I dati sulla produzione industriale mostrati nel libro indicano invece la vera differenza rispetto a Germania e Francia: mentre nelle produzioni a basso valore aggiunto le loro industrie hanno sofferto come la nostra, ci hanno surclassato in quelle a più alto contenuto tecnologico. Nella manifattura ad alta tecnologia, dal 1992 al 2017 la produzione è diminuita del 5 percento in Italia, mentre è aumentata dell’84 percento in Francia e del 164 percento in Germania. Il fatto che l’Italia sia agli ultimi posti nelle classifiche sui livelli di istruzione, specialmente universitaria, è il vero ostacolo alla competitività della nostra manifattura in un’economia mondiale dove i paesi più avanzati devono specializzarsi nelle produzioni più sofisticate e innovative.

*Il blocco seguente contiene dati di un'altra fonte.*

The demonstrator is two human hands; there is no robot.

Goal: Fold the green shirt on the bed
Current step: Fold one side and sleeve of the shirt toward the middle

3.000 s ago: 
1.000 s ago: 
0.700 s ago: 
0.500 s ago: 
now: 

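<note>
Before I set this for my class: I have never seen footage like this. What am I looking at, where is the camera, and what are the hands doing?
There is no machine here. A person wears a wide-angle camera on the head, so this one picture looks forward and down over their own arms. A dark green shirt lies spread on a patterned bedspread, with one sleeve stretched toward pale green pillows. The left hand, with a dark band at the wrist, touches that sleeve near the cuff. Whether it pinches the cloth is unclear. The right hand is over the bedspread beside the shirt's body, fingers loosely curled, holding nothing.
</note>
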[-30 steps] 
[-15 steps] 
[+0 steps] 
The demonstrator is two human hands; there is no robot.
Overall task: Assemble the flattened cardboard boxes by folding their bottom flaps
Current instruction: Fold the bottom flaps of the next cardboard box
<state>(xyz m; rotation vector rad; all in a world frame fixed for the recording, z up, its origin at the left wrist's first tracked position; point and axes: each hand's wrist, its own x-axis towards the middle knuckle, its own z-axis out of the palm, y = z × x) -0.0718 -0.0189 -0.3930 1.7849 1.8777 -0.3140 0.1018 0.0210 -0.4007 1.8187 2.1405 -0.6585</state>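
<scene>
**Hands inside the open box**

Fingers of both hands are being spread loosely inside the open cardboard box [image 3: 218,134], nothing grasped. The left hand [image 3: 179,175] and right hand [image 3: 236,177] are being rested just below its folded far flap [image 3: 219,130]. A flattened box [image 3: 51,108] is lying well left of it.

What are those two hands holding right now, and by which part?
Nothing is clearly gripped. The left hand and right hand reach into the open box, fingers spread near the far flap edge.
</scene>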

Nella manifattura ad alta tecnologia, dal 1992 al 2017 la produzione è diminuita del 5 percento in Italia, mentre è aumentata dell’84 percento in Francia e del 164 percento in Germania.

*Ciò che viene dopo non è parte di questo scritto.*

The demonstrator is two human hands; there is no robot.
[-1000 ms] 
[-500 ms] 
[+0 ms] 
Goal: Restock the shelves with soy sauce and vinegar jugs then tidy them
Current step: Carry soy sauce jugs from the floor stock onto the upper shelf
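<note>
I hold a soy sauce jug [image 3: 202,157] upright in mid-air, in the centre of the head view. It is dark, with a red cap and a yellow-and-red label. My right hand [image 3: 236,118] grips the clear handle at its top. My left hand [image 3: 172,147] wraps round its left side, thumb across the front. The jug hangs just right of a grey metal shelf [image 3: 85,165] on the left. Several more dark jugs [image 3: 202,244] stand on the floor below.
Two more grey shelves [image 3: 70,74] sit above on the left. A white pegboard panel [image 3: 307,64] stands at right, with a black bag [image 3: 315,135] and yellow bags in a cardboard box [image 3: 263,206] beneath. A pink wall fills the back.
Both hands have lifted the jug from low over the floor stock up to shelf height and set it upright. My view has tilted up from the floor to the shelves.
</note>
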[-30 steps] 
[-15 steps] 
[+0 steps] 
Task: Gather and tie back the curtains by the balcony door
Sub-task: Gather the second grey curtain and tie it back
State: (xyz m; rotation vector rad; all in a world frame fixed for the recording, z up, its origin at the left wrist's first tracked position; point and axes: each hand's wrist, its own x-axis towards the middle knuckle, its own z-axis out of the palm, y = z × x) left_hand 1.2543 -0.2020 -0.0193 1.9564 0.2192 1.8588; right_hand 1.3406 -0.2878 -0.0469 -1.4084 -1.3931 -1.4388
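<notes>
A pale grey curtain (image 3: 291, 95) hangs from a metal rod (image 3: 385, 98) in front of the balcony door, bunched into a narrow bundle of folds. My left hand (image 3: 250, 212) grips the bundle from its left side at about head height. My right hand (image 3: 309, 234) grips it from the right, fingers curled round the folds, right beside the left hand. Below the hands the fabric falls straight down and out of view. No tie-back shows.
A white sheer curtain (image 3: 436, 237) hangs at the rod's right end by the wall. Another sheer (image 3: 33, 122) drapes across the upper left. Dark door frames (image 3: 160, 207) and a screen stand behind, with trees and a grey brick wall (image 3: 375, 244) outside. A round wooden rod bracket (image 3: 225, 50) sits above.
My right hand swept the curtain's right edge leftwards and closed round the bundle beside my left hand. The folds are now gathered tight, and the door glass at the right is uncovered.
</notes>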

La stagnazione italiana è evidente soprattutto quando si guarda all’evoluzione della produttività, intesa come il prodotto per ciascuna ora lavorata. In Italia la produttività è ferma dall’inizio degli anni 2000. Una produttività bassa contribuisce a tenere alto il numero delle ore lavorate e basse le retribuzioni. I dati mostrano che le economie occidentali tendono a dividersi in due gruppi, quello dei paesi in cui si lavora meno ma efficientemente (vedi la Francia), e quello dei paesi in cui invece di lavora di più e inefficientemente (vedi il Giappone). Il valore aggiunto della manifattura in Francia è leggermente inferiore a quello dell’Italia, con 232 miliardi contro 257 miliardi di euro nel 2017 secondo Eurostat, ed impiega 2,58 milioni di persone contro i 3,87 milioni in Italia. La più alta produttività – valore aggiunto per lavoratore – si traduce in una retribuzione oraria del 20 percento più alta in Francia a parità di potere d’acquisto nelle imprese con più di 10 dipendenti (dati 2014, LFS-Eurostat). Una ripresa della crescita della produttività non dovrebbe essere al centro dell’attenzione solamente delle imprese ma anche dei lavoratori.

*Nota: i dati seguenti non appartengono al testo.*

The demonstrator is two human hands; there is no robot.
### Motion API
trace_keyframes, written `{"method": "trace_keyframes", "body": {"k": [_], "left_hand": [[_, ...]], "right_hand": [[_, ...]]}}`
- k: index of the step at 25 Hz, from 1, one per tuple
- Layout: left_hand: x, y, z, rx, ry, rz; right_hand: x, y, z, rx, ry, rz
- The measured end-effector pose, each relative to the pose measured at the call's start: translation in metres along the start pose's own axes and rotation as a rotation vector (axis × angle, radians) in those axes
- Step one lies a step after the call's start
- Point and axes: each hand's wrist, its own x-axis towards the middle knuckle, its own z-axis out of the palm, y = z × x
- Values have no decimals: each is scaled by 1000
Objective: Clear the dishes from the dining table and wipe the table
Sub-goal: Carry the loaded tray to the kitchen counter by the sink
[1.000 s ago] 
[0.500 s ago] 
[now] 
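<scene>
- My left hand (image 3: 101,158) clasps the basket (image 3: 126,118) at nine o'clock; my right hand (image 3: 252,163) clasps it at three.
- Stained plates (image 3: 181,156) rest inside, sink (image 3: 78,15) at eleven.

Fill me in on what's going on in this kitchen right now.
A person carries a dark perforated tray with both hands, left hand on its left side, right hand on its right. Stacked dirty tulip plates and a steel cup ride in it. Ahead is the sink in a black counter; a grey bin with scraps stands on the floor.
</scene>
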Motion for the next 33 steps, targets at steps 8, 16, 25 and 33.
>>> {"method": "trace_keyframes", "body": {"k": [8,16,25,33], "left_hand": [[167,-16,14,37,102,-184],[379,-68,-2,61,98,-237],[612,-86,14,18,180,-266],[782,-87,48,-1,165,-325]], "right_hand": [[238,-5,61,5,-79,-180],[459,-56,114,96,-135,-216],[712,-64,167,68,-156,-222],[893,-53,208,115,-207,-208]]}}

Spostandoci al altro tema che porta molti a criticare l’Europa, quello della politica fiscale, sono due gli elementi da mettere in evidenza. Il primo è che la lunga serie di avanzi primari registrati dall’Italia dal 1992 ad oggi non sono stati imposti da Bruxelles, quanto della semplice obbligazione a onorare i propri debiti. A differenza di altri paesi, l’Italia partiva già con un debito pubblico molto elevato al momento della sigla del trattato di Maastricht nel 1992. Mentre durante gli anni ’80 gli altri paesi europei stavano attenti a tenere i conti in ordine, in Italia il disavanzo primario è stato superiore al 2 percento e spesso intorno al 3 percento. In combinazione con una crescente spesa per interessi, che raggiunse il picco del 12,3 percento del PIL nel 1993, e un rallentamento cronico dell’economia, il debito pubblico esplose. La seconda osservazione riguarda le modalità con cui vengono spesi i soldi pubblici. Negli ultimi anni, il rapporto spesa pubblica su PIL è infatti diminuito soltanto marginalmente durante l’ultima recessione, con il risultato che gli avanzi primari dal 2011 in poi sono stati resi possibili soprattutto da un aumento della pressione fiscale. Le categorie di spesa che hanno risentito maggiormente dei tagli sono state istruzione e investimenti pubblici.

Tra le debolezze strutturali del nostro paese abbiamo, per esempio, una bassa occupazione, soprattutto femminile. La bassissima occupazione femminile sembra essere divenuta oramai un assunto, tanto è il vuoto di iniziative da parte di parlamentari di ciascuno schieramento per colmare questo enorme ritardo. Altri elementi strutturali di debolezza sono la bassissima percentuale di persone in età lavorativa con una laurea e l’inefficienza del nostro sistema giudiziario: in Italia un processo civile impiega circa 1200 giorni in media per superare l’ultimo grado di giudizio, in Giappone meno di 200.

Nell’ebook, scaricabile gratuitamente da italiadati.com, troverete questi e molti altri dati. Abbiamo lasciato intenzionalmente più spazio ai grafici che alle parole. Scrivere questo libro ci ha aiutato a capire meglio quali delle tesi presenti nel dibattito economico italiano siano credibili e quali no. Speriamo che possa essere di aiuto anche a voi, soprattutto in vista delle elezioni europee.